Kendrick Lamar Baby Keem
Kendrick Lamar & Baby Keem

Kendrick Lamar has been off the scene crafting and creating his pgLang company which he started some months back with Dave Free and promising artist, Baby Keem as the first signee.

The two are on the cover of i-D magazine for it’s 40th anniversary where they talk new music, PgLang, Keem’s music history and growth and more.

Kendrick: When did you find your love for music?
Keem: I always loved music growing up but I wasn’t really searching for music myself until I was about nine or ten, when I got a computer and the internet started being easy to access. This is 2009/2010. Kanye, Wayne, Eminem, I remember I liked Rihanna.

Bitch, I was hot too! (laughs)
I didn’t know about you till the end of 2010. I didn’t know I wanted to make music till I was thirteen but it wasn’t, ‘Ah, I got it’. I just knew I was gonna try it cuz everybody else tried it. My whole thing was to wait until my voice got deeper because I was a little kid.

So what’s the process? You get your own mic, your own setup?
When I really started I was thirteen and I had Apple studio shit on my computer. I had borrowed $300 from my grandma and I got my stuff on Craigslist. I was probably 15. I got a mic for $50, it was shit but it worked. So I just started learning on that. I made it work.

Kendrick Lamar & Baby Keem
Kendrick Lamar & Baby Keem

Kendrick: What stands out is the fact you started at 13, y’know what I’m saying? I started recording at 16. So you got even more of a head start. But the fact that you went out your way at that age, that’s already an advantage that some older guys don’t have, their first time getting in the studios is in their twenties. So they got to catch up.

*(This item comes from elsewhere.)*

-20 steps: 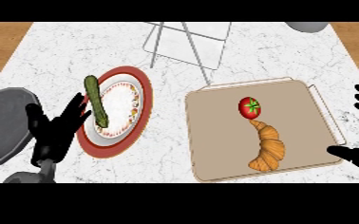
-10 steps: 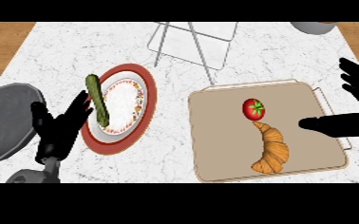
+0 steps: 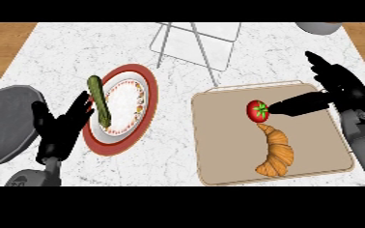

Keem: I was in my room for so long in a makeshift setup. I was just learning what mics I liked and now I know I’ve got to stop being stubborn towards mics. If I tried it when my voice was different a year ago, I have to try it now. I’m obviously evolving. Projects like Die for my Bitch officially solidified my room to me because obviously my room is my room, but to somebody else it’s not looked at like a studio, right?

Read the full interview here.

“pgLang is multilingual. Our community speaks music, film, television, art, books, and podcasts — because sometimes we have to use different languages to get the point of our stories across. Stories that speak to many nations, many races, and many ages. That is why our writers, singers, directors, musicians, and producers break formats when we build ideas and make them real for the curious.

Putting round pegs through square holes is not a process, but we embrace the idea of anarchy and challenges that make us stronger. pgLang is focused on using our experiences, and nurturing our many collaborators, to build stories that are equally accessible and engaging then fitting them within the best media.”